_Task objective_. Only lines holding the word "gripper" are needed; copy each of them from the material.
········
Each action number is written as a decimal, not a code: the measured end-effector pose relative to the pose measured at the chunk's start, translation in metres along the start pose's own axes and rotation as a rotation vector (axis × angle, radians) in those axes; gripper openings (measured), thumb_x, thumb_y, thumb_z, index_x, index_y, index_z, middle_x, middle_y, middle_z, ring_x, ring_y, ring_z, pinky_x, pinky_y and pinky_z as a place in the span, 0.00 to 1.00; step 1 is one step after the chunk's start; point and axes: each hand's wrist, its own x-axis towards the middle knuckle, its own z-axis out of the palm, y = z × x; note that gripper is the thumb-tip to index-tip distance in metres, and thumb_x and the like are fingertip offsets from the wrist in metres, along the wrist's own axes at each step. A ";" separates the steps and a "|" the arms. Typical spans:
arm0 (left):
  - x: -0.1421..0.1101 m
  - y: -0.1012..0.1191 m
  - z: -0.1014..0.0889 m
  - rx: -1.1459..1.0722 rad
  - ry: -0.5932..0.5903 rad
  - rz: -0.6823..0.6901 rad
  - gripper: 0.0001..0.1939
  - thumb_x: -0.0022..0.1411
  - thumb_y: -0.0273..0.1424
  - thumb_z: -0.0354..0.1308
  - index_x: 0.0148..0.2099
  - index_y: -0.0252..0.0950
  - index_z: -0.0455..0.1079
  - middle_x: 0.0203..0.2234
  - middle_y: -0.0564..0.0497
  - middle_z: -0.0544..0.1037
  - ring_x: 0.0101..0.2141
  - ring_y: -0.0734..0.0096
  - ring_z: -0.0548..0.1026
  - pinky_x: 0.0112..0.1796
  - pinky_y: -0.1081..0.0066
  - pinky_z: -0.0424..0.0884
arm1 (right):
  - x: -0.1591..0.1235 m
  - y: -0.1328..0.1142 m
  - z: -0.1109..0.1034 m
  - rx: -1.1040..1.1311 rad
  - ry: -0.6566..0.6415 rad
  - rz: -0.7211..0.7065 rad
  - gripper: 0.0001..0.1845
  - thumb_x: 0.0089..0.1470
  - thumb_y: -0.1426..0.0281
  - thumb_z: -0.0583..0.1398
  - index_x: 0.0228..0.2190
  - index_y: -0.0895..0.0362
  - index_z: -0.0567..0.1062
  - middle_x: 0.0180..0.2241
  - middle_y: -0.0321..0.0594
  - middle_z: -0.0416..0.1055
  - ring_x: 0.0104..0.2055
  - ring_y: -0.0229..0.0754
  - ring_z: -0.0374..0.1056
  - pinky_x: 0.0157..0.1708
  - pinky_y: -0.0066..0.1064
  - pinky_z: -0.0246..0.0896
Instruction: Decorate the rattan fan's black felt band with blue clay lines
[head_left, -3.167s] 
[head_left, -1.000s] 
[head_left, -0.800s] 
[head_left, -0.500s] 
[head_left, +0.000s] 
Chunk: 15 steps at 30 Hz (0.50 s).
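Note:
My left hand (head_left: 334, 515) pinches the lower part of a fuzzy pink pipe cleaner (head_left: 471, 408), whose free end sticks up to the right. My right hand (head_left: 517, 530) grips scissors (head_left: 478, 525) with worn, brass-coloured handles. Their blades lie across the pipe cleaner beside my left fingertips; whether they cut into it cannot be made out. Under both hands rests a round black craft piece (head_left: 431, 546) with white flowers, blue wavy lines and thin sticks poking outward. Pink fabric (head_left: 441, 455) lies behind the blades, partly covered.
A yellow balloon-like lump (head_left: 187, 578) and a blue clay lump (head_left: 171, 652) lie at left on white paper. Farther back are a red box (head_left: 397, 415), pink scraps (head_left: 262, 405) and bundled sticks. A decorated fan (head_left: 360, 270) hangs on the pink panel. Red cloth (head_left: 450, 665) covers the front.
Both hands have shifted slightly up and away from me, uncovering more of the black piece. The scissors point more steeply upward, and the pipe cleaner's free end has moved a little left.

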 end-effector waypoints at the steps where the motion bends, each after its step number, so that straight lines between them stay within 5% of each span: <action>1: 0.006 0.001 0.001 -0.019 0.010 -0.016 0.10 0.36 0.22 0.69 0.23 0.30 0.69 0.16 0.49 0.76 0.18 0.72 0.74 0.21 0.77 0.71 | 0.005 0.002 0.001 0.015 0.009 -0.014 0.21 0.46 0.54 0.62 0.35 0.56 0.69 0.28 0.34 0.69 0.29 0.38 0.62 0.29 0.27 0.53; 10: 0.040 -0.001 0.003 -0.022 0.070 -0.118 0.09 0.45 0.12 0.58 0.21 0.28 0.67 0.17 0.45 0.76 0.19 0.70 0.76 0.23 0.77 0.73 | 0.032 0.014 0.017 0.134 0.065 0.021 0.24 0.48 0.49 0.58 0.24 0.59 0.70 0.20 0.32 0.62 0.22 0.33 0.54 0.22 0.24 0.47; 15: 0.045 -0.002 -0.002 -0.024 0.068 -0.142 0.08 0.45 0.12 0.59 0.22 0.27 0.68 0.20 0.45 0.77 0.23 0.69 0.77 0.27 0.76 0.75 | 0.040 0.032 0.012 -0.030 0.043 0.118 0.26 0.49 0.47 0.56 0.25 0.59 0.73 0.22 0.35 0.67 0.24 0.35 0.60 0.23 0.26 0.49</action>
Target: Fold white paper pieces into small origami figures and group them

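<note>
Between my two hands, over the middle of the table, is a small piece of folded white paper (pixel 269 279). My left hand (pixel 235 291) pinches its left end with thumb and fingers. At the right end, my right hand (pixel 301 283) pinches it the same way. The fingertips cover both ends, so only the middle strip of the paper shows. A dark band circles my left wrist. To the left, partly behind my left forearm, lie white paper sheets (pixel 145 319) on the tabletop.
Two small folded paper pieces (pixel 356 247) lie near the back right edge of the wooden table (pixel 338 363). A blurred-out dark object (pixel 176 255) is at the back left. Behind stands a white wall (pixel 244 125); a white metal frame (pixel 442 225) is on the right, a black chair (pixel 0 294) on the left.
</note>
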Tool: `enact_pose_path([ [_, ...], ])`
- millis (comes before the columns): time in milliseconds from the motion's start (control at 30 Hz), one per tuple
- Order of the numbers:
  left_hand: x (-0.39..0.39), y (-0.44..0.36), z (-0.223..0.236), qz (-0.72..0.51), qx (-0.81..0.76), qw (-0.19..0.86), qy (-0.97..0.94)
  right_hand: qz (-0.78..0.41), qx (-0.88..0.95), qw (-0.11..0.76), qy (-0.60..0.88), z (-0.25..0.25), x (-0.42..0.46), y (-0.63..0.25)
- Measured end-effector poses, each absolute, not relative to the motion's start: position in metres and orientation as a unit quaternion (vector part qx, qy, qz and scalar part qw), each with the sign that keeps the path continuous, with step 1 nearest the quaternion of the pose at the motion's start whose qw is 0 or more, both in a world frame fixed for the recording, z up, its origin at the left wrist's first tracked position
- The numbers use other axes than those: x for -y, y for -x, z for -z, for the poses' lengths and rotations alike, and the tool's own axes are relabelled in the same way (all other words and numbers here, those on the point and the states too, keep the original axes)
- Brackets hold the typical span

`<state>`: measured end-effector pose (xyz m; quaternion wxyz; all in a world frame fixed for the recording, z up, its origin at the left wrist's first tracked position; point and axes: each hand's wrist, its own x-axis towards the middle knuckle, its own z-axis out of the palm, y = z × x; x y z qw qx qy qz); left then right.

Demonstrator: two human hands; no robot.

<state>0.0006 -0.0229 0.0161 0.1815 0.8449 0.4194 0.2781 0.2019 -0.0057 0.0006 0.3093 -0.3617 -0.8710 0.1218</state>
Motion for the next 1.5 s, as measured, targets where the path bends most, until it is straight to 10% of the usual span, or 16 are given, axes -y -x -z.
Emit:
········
_Response_.
Each action number is written as a decimal, not a code: the measured end-effector pose relative to the pose measured at the chunk's start, translation in metres along the start pose's own axes and rotation as a rotation vector (axis × angle, radians) in those axes; gripper openings (measured), thumb_x, thumb_y, thumb_z, index_x, index_y, index_z, middle_x, middle_y, middle_z, ring_x, ring_y, ring_z, pinky_x, pinky_y and pinky_z as a place in the span, 0.00 to 1.00; step 1 is one step after the chunk's start; point and axes: each hand's wrist, its own x-axis towards the middle knuckle, its own z-axis out of the palm, y = z × x; note that gripper is the thumb-tip to index-tip distance in metres, and thumb_x and the like are fingertip offsets from the wrist in metres, along the wrist's own axes at each step. A ";" separates the steps and a "|" the arms. Typical spans:
  - gripper: 0.0001..0.1939
  - gripper: 0.0001..0.1845

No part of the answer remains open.